» WHAT THE EXERCISE ASKS: Write out all the data again, exactly as it stands.

» EXERCISE DATA:

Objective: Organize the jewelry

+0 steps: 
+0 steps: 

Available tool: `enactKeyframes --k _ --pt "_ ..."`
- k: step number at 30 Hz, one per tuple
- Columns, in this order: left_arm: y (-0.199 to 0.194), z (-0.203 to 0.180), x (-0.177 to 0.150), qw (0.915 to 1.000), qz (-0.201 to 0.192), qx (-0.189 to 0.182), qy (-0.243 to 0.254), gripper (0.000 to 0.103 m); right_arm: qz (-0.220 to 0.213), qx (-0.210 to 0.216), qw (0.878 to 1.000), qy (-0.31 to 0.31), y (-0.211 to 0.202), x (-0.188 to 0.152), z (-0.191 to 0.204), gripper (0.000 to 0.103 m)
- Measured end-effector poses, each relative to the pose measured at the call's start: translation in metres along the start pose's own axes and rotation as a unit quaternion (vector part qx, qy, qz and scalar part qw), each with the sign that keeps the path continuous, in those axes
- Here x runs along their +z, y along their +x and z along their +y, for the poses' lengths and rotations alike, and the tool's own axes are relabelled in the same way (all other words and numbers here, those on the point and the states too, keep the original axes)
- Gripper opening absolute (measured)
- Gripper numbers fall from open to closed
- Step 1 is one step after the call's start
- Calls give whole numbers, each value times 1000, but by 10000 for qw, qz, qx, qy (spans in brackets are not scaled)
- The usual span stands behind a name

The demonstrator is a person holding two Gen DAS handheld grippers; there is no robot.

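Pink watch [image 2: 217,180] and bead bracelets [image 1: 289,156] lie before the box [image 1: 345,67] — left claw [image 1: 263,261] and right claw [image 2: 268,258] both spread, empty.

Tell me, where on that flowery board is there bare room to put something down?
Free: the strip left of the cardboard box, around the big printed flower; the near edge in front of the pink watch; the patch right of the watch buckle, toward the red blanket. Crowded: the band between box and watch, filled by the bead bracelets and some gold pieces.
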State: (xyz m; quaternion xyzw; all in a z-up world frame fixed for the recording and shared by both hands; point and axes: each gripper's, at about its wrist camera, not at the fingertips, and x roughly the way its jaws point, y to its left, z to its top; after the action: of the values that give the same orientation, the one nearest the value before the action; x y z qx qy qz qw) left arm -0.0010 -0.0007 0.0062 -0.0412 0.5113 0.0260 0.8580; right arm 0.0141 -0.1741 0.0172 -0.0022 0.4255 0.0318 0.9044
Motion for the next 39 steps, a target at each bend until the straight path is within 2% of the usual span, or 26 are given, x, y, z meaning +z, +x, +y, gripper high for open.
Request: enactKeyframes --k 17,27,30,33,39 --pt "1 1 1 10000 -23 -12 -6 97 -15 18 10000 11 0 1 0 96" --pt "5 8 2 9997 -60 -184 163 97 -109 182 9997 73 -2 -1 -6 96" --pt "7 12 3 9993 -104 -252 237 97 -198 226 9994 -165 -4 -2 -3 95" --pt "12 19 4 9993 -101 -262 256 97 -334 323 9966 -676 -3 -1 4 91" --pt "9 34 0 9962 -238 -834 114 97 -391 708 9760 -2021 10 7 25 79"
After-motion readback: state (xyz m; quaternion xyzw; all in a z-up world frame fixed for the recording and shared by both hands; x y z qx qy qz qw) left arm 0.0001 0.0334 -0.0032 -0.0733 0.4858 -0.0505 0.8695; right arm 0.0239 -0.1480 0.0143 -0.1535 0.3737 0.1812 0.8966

» WRITTEN SOLUTION:
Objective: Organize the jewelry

+0 steps: 
+0 steps: 

Available tool: `enactKeyframes --k _ --pt "_ ..."`
- k: step number at 30 Hz, one per tuple
- Columns, in this order: left_arm: y (-0.199 to 0.194), z (-0.203 to 0.180), x (-0.177 to 0.150), qw (0.915 to 1.000), qz (-0.201 to 0.192), qx (-0.189 to 0.182), qy (-0.243 to 0.254), gripper (0.000 to 0.103 m); right_arm: qz (-0.220 to 0.213), qx (-0.210 to 0.216), qw (0.878 to 1.000), qy (-0.31 to 0.31), y (-0.211 to 0.202), x (-0.188 to 0.152), z (-0.191 to 0.204), gripper (0.000 to 0.103 m)
- Measured end-effector poses, each relative to the pose measured at the call's start: translation in metres along the start pose's own axes and rotation as a unit quaternion (vector part qx, qy, qz and scalar part qw), each with the sign that keeps the path continuous, in those axes
- Here x runs along their +z, y along their +x and z along their +y, for the poses' lengths and rotations alike, and the tool's own axes are relabelled in the same way (all other words and numbers here, those on the point and the states too, keep the original axes)
- Gripper opening absolute (measured)
- Gripper numbers fall from open to closed
- Step 1 is one step after the call's start
- Calls give whole numbers, each value times 1000, but by 10000 for qw, qz, qx, qy (spans in brackets are not scaled)
- The usual span stands behind a name

The demonstrator is a person holding two Gen DAS handheld grippers; there is no robot.

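Pink watch [image 2: 217,180] and bead bracelets [image 1: 289,156] lie before the box [image 1: 345,67] — left claw [image 1: 263,261] and right claw [image 2: 268,258] both spread, empty.

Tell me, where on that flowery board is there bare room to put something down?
Free: the strip left of the cardboard box, around the big printed flower; the near edge in front of the pink watch; the patch right of the watch buckle, toward the red blanket. Crowded: the band between box and watch, filled by the bead bracelets and some gold pieces.
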State: (xyz m; quaternion xyzw; all in a z-up world frame fixed for the recording and shared by both hands; point and axes: each gripper's, at about its wrist camera, not at the fingertips, and x roughly the way its jaws point, y to its left, z to its top; after the action: of the values that give the same orientation, the one nearest the value before the action; x y z qx qy qz qw) left arm -0.0010 -0.0007 0.0062 -0.0412 0.5113 0.0260 0.8580; right arm 0.0141 -0.1741 0.0172 -0.0022 0.4255 0.0318 0.9044
Motion for the next 39 steps, a target at each bend until the straight path is within 2% of the usual span, or 26 are given, x, y, z meaning +z, +x, +y, gripper high for open.
Request: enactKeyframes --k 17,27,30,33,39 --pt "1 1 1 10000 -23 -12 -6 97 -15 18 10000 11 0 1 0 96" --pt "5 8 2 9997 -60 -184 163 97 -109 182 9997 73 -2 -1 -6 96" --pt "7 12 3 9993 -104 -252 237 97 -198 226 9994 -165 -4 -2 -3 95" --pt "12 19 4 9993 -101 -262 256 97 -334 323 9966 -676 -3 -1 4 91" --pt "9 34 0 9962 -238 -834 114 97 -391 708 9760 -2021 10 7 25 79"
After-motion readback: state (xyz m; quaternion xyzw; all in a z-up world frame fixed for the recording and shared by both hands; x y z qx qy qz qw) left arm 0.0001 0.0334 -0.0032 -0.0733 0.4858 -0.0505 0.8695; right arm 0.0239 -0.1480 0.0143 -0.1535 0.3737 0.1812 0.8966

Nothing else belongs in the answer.